The article titled, “CannonDesign Improving Behavioral Health Care Delivery with Architecture,” recognizes that growing importance of mental healthcare design in North America. The piece highlights our work with Children’s Hospital of Orange County (CHOC), Virginia Treatment Center for Children (VTCC), and Ontario Shores Center for Mental Health in Canada.
The full article is available online. Here’s a key excerpt:
On the importance of designing customized care spaces
There’s no one size fits all solution, and behavioral health designs should vary by facility type and objectives. CannonDesign believes in a customization approach, and that’s part of the reason it’s earning behavioral health acclaim.
One such facility embodying CannonDesign’s ethos is VTCC in Richmond, which opened in 2016 and holds 32 inpatient beds across 118,800 sf.
VTCC has won multiple accolades for its design, including being named a finalist by FastCompany last year in its annual World Changing Ideas awards competition. The facility, which can be expanded to hold 48 beds, is designed as a “pavilion in the park,” according to CannonDesign.
It consists of a one-story inpatient building with therapy and treatment areas and an outdoor space for recreational activities. The inpatient building is connected to a two-story administrative building that also provides outpatient services.
The campus also makes extensive use of glass to let in natural sunlight, departing from the more sterile forms of design that are traditionally seen in behavioral health architecture.
“Some design features of that facility [challenge] … norms in design and really looked to… foster a more progressive way of providing care,” our David Sass said. “A couple of those things are the attention to keeping … clusters of patients relatively small.”
To accomplish this, the firm designed self-contained units in the building that hold 16 beds each.
Each unit has an “activity zone” where children can engage in treatment, therapy and recreational activities. For instance, children who aren’t immediately receiving therapy at those times — or who maybe want to go read a book or play games — can go to other rooms to engage in different activities.

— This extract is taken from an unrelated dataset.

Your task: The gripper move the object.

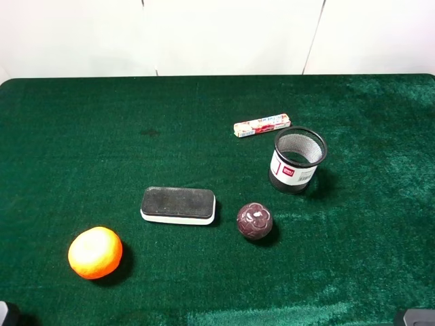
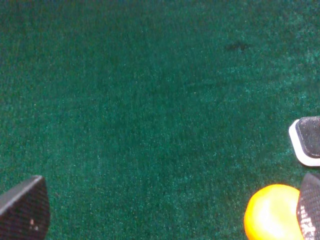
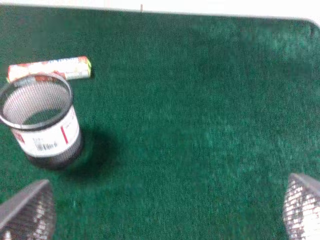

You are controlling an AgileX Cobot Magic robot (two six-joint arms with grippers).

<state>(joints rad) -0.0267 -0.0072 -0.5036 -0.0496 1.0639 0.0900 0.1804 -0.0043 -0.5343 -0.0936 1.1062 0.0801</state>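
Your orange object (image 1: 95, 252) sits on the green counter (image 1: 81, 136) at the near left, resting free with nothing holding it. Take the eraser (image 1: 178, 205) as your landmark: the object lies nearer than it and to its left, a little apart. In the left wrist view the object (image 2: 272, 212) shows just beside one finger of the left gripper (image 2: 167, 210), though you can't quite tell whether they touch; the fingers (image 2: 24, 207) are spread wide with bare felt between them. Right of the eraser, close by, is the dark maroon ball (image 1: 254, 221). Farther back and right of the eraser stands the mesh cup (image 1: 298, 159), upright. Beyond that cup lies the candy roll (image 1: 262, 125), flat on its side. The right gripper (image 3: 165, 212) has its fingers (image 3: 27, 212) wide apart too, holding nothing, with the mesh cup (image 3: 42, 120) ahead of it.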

By keeping the patient capacity of certain spaces small, therapists can better separate children by age, gender or specific diagnosis, and maintain better order over the management and care of young patients.
“I think a well designed behavioral health hospital will allow clinicians to provide more care to their patients throughout the day,” added our Stephanie Vito.
CannonDesign hopes to remain busy helping providers deliver better services and care through smarter architecture going forward.
“We see a lot of facilities that are in aging infrastructure, with poorly designed plans,” Vito added. “The clinicians are constantly struggling to combat these negative conditions within the facility and spend a lot of time doing so rather than actually spending time delivering care to the patients. I think the challenge is to really work with the clinicians on their delivery models.”